> [Problem to solve]: Set the data down once more, exactly as it is written.

> [Information shown]:
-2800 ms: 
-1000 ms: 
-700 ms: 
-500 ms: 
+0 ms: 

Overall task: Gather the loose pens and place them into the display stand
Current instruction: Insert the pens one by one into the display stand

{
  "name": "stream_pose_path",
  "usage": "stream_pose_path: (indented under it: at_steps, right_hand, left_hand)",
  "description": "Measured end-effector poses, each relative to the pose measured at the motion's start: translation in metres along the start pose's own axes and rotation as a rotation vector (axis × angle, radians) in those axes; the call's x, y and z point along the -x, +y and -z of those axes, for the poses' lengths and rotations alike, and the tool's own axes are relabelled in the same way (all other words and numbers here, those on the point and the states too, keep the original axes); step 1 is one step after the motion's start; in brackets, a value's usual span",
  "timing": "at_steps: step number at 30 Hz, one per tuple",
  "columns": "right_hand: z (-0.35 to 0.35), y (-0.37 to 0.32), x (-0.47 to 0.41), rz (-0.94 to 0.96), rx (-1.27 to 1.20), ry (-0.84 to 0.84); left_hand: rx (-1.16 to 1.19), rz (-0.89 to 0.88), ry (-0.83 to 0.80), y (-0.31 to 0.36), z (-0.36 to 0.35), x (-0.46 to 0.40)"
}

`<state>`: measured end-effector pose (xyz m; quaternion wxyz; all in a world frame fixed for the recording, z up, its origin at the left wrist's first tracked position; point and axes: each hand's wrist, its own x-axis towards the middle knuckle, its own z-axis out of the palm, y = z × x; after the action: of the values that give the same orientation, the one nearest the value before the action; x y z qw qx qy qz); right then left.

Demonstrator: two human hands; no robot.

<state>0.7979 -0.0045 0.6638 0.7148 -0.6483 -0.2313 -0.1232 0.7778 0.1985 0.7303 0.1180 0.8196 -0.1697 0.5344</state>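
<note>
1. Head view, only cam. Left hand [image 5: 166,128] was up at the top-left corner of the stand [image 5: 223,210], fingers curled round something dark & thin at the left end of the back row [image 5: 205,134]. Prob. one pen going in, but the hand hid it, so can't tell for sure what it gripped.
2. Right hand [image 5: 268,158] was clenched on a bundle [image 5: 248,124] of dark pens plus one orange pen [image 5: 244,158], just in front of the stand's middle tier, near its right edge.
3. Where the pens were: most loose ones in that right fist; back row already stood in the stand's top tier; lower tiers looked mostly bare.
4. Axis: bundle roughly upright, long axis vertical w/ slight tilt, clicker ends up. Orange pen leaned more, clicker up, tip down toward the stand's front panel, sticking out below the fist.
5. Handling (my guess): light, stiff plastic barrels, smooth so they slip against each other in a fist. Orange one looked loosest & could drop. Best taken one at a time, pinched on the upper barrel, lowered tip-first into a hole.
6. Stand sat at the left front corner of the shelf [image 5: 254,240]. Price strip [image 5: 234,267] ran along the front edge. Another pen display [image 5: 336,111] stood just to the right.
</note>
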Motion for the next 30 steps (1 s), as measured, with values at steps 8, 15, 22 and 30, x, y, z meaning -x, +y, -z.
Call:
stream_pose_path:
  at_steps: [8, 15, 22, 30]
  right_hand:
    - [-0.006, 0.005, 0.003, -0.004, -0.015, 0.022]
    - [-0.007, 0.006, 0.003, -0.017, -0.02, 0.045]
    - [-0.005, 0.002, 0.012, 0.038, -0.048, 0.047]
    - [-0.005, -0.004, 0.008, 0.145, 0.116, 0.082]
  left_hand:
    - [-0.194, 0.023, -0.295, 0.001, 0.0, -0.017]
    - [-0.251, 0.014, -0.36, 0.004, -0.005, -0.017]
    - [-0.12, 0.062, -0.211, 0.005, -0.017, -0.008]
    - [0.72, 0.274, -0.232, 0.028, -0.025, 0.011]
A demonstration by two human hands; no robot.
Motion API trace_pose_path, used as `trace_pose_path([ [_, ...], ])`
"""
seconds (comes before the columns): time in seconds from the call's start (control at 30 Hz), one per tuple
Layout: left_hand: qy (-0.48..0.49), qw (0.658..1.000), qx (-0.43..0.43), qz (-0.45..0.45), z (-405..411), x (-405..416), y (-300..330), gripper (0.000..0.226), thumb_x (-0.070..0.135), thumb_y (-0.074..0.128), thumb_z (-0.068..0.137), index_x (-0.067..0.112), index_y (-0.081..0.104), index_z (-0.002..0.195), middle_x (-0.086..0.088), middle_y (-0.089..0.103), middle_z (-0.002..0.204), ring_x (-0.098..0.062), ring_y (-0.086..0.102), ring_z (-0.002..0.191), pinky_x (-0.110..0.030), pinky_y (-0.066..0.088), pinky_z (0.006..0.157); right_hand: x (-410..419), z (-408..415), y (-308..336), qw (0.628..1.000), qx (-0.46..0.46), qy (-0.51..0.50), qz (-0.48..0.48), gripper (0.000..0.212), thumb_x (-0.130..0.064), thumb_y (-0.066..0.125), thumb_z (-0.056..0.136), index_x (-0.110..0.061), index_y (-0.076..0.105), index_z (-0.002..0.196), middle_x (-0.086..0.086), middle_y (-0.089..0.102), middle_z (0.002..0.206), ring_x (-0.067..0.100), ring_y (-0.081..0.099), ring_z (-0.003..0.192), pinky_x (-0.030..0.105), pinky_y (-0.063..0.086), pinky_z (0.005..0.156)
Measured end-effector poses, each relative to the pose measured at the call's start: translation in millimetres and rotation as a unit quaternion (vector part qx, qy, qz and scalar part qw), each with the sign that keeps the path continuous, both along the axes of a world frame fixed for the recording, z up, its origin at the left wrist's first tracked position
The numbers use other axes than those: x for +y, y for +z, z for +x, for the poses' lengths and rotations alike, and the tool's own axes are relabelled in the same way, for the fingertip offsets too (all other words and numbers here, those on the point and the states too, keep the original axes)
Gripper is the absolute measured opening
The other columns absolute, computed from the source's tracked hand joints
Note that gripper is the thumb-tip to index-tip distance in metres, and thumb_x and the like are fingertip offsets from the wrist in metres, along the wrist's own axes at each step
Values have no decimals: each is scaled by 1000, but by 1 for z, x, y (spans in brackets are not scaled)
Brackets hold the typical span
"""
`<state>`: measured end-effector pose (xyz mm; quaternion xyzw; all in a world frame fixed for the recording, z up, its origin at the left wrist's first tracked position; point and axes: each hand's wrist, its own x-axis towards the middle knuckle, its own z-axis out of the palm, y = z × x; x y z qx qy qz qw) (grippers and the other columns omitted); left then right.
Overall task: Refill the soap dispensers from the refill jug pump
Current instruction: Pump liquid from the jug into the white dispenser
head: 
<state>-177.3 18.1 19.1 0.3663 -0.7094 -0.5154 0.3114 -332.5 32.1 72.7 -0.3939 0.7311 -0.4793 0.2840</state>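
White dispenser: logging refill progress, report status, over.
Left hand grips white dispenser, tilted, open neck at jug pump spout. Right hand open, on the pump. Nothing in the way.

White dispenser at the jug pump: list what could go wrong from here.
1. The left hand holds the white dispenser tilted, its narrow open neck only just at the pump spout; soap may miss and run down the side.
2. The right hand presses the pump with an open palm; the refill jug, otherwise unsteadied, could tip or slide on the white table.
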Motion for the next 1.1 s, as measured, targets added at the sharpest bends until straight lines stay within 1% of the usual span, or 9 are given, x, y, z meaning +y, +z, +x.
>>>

> [Task output]:
-2800 ms: 
-1000 ms: 
-700 ms: 
-500 ms: 
+0 ms: 

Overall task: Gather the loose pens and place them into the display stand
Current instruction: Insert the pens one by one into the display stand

{
  "name": "stream_pose_path",
  "usage": "stream_pose_path: (indented under it: at_steps, right_hand, left_hand)",
  "description": "Measured end-effector poses, each relative to the pose measured at the motion's start: translation in metres along the start pose's own axes and rotation as a rotation vector (axis × angle, radians) in those axes; the call's x, y and z point along the -x, +y and -z of those axes, for the poses' lengths and rotations alike, and the tool's own axes are relabelled in the same way (all other words and numbers here, those on the point and the states too, keep the original axes); step 1 is one step after the motion's start; in brackets, a value's usual span",
  "timing": "at_steps: step number at 30 Hz, one per tuple",
  "columns": "right_hand: z (-0.35 to 0.35), y (-0.37 to 0.32), x (-0.47 to 0.41), rz (-0.94 to 0.96), rx (-1.27 to 1.20), ry (-0.84 to 0.84); left_hand: rx (-1.16 to 1.19), rz (-0.89 to 0.88), ry (-0.83 to 0.80), y (-0.31 to 0.36), z (-0.36 to 0.35), x (-0.46 to 0.40)"
}

`<state>`: measured end-effector pose (xyz m; quaternion wxyz; all in a world frame fixed for the recording, z up, its origin at the left wrist's first tracked position; point and axes: each hand's wrist, its own x-axis towards the middle knuckle, its own z-axis out of the palm, y = z × x; after the action: of the values that give the same orientation, the one nearest the value before the action; x y z qw qx qy qz); right then left.

Demonstrator: two human hands; no robot.

<state>0.7979 -0.0045 0.6638 0.7148 -0.6483 -0.2313 -0.1232 0.7778 0.1985 0.7303 0.1180 0.8196 -0.1697 0.5344</state>
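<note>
1. Head view, only cam. Left hand [image 5: 166,128] was up at the top-left corner of the stand [image 5: 223,210], fingers curled round something dark & thin at the left end of the back row [image 5: 205,134]. Prob. one pen going in, but the hand hid it, so can't tell for sure what it gripped.
2. Right hand [image 5: 268,158] was clenched on a bundle [image 5: 248,124] of dark pens plus one orange pen [image 5: 244,158], just in front of the stand's middle tier, near its right edge.
3. Where the pens were: most loose ones in that right fist; back row already stood in the stand's top tier; lower tiers looked mostly bare.
4. Axis: bundle roughly upright, long axis vertical w/ slight tilt, clicker ends up. Orange pen leaned more, clicker up, tip down toward the stand's front panel, sticking out below the fist.
5. Handling (my guess): light, stiff plastic barrels, smooth so they slip against each other in a fist. Orange one looked loosest & could drop. Best taken one at a time, pinched on the upper barrel, lowered tip-first into a hole.
6. Stand sat at the left front corner of the shelf [image 5: 254,240]. Price strip [image 5: 234,267] ran along the front edge. Another pen display [image 5: 336,111] stood just to the right.
</note>
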Motion for the next 30 steps (1 s), as measured, with values at steps 8, 15, 22 and 30, x, y, z meaning -x, +y, -z.
Call:
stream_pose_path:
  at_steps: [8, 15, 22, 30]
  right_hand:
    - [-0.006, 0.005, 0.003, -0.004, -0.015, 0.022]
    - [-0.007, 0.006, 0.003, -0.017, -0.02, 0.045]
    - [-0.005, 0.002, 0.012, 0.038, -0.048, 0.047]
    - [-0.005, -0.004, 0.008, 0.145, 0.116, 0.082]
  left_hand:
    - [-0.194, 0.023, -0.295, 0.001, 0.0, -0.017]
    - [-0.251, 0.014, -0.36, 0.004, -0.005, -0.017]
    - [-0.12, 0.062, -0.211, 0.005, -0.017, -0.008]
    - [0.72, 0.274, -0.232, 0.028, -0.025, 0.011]
A demonstration by two human hands; no robot.
Motion API trace_pose_path, used as `trace_pose_path([ [_, ...], ])`
"""
seconds (comes before the columns): time in seconds from the call's start (control at 30 Hz), one per tuple
Layout: left_hand: qy (-0.48..0.49), qw (0.658..1.000), qx (-0.43..0.43), qz (-0.45..0.45), z (-405..411), x (-405..416), y (-300..330), gripper (0.000..0.226), thumb_x (-0.070..0.135), thumb_y (-0.074..0.128), thumb_z (-0.068..0.137), index_x (-0.067..0.112), index_y (-0.081..0.104), index_z (-0.002..0.195), middle_x (-0.086..0.088), middle_y (-0.089..0.103), middle_z (-0.002..0.204), ring_x (-0.098..0.062), ring_y (-0.086..0.102), ring_z (-0.002..0.191), pinky_x (-0.110..0.030), pinky_y (-0.066..0.088), pinky_z (0.006..0.157); right_hand: x (-410..419), z (-408..415), y (-308..336), qw (0.628..1.000), qx (-0.46..0.46), qy (-0.51..0.50), qz (-0.48..0.48), gripper (0.000..0.212), thumb_x (-0.130..0.064), thumb_y (-0.066..0.125), thumb_z (-0.056..0.136), index_x (-0.110..0.061), index_y (-0.076..0.105), index_z (-0.002..0.196), middle_x (-0.086..0.086), middle_y (-0.089..0.102), middle_z (0.002..0.206), ring_x (-0.067..0.100), ring_y (-0.081..0.099), ring_z (-0.003..0.192), pinky_x (-0.030..0.105), pinky_y (-0.063..0.086), pinky_z (0.005..0.156)
Measured end-effector poses, each relative to the pose measured at the call's start: translation in millimetres and rotation as a unit quaternion (vector part qx, qy, qz and scalar part qw), each with the sign that keeps the path continuous, both along the axes of a world frame fixed for the recording, z up, its origin at the left wrist's first tracked position
The numbers use other axes than those: x for +y, y for +z, z for +x, for the poses' lengths and rotations alike, and the tool's own axes are relabelled in the same way, for the fingertip offsets too (all other words and numbers here, those on the point and the states too, keep the original axes)
Gripper is the absolute measured opening
The other columns absolute, computed from the source's tracked hand joints
Note that gripper is the thumb-tip to index-tip distance in metres, and thumb_x and the like are fingertip offsets from the wrist in metres, along the wrist's own axes at each step
Values have no decimals: each is scaled by 1000, but by 1 for z, x, y (spans in brackets are not scaled)
Brackets hold the typical span
"""
`<state>`: measured end-effector pose (xyz mm; quaternion xyzw; all in a world frame fixed for the recording, z up, its origin at the left wrist's first tracked position; point and axes: each hand's wrist, its own x-axis towards the middle knuckle, its own z-axis out of the palm, y = z × x; x y z qx qy qz qw) (grippers and the other columns omitted); left then right.
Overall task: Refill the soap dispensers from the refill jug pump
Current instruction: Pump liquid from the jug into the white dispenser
head: 
<state>-177.3 18.1 19.1 0.3663 -0.7094 -0.5154 0.3114 -332.5 32.1 72.7 -0.3939 0.7311 -0.4793 0.2840</state>
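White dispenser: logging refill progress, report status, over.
Left hand grips white dispenser, tilted, open neck at jug pump spout. Right hand open, on the pump. Nothing in the way.

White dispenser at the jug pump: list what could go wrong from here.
1. The left hand holds the white dispenser tilted, its narrow open neck only just at the pump spout; soap may miss and run down the side.
2. The right hand presses the pump with an open palm; the refill jug, otherwise unsteadied, could tip or slide on the white table.
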Motion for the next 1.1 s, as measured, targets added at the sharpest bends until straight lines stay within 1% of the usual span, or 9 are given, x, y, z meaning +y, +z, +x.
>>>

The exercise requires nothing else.